Each line below that holds the word "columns" counts once; state the total number of such lines and nothing else.

──────────────────────────────

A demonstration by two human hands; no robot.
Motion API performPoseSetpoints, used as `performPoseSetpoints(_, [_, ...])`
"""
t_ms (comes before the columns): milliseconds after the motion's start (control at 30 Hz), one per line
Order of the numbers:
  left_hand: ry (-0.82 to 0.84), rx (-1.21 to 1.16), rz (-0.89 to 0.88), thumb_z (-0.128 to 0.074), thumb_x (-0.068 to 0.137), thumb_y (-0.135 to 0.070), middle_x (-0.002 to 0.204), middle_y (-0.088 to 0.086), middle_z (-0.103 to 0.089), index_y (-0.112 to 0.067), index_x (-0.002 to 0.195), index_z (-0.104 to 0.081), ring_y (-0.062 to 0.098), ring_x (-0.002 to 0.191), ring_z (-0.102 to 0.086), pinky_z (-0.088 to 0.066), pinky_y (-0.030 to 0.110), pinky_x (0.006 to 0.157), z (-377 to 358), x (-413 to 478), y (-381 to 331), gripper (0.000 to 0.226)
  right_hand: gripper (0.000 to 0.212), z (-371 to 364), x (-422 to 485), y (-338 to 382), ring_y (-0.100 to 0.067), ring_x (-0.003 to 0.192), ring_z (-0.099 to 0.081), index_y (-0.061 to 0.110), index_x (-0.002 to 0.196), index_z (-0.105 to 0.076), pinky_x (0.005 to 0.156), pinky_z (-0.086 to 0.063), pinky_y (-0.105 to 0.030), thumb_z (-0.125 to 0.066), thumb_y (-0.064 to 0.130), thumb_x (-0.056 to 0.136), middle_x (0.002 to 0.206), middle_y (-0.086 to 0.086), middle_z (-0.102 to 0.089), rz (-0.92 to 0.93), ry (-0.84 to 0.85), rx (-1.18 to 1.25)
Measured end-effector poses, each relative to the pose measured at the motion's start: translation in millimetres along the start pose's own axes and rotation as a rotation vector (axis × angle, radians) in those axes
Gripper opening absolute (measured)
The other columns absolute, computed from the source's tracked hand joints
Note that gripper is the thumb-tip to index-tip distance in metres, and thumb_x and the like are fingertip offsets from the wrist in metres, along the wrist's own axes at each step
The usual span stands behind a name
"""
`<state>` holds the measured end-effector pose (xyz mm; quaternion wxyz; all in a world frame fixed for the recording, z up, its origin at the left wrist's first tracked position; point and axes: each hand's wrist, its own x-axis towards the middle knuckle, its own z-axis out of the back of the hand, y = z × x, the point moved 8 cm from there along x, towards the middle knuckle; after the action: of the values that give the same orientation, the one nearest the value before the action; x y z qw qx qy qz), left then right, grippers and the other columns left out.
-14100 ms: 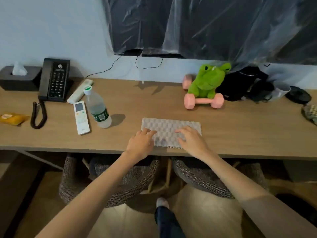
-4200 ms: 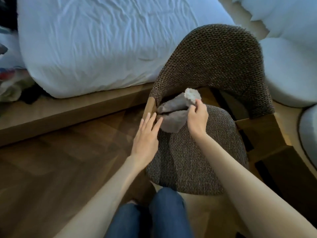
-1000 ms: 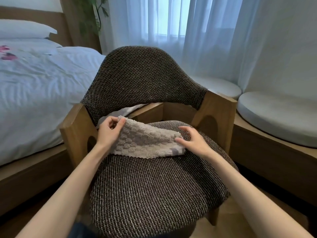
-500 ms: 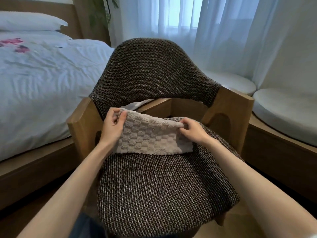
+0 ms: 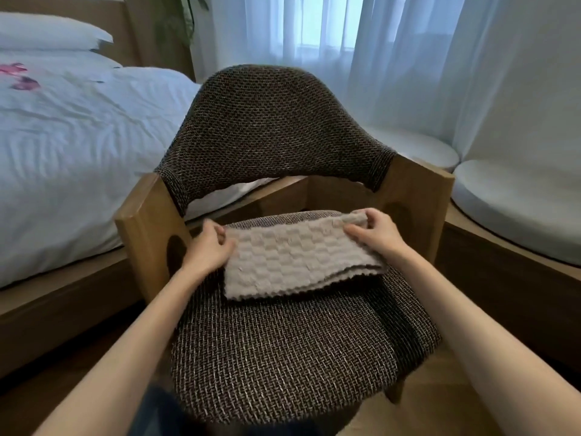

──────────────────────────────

#### Output for this exercise
3